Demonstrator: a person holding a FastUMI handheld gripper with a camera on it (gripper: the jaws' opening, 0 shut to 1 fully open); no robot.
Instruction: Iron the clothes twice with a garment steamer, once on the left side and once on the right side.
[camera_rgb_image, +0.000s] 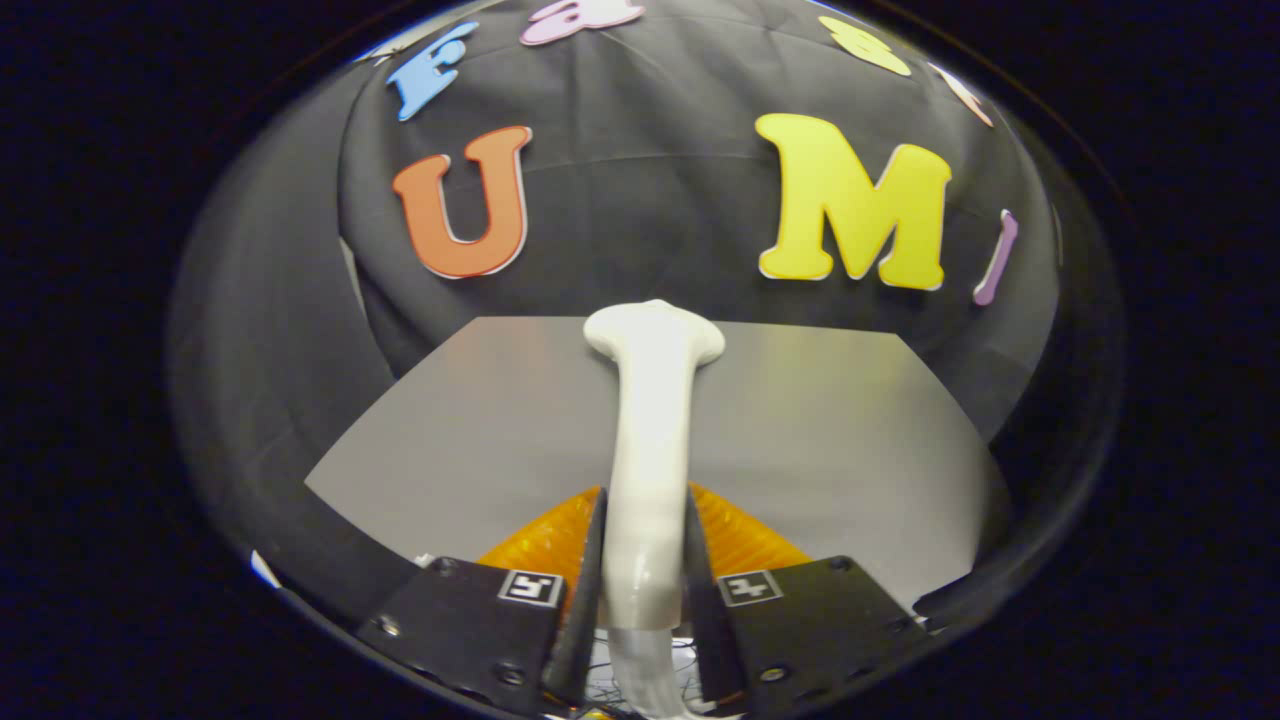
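The steamer (648, 440) is clamped between both fingers of the gripper (645, 560), its head held well ahead over the table (850, 430); no pass seems begun, so it must be carried to the clothes

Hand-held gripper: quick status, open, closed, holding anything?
Hand-held gripper: closed on the white garment steamer, both fingers pressing its handle, head pointing ahead over the grey table.

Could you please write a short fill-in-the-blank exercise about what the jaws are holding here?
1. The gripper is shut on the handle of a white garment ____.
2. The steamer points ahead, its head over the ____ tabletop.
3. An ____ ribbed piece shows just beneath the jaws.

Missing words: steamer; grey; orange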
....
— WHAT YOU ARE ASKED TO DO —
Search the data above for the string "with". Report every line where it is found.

— COMPLETED EXERCISE —
Demonstrator: a person holding a FastUMI handheld gripper with a camera on it (gripper: the jaws' opening, 0 shut to 1 fully open); no robot.
Instruction: Iron the clothes twice with a garment steamer, once on the left side and once on the right side.

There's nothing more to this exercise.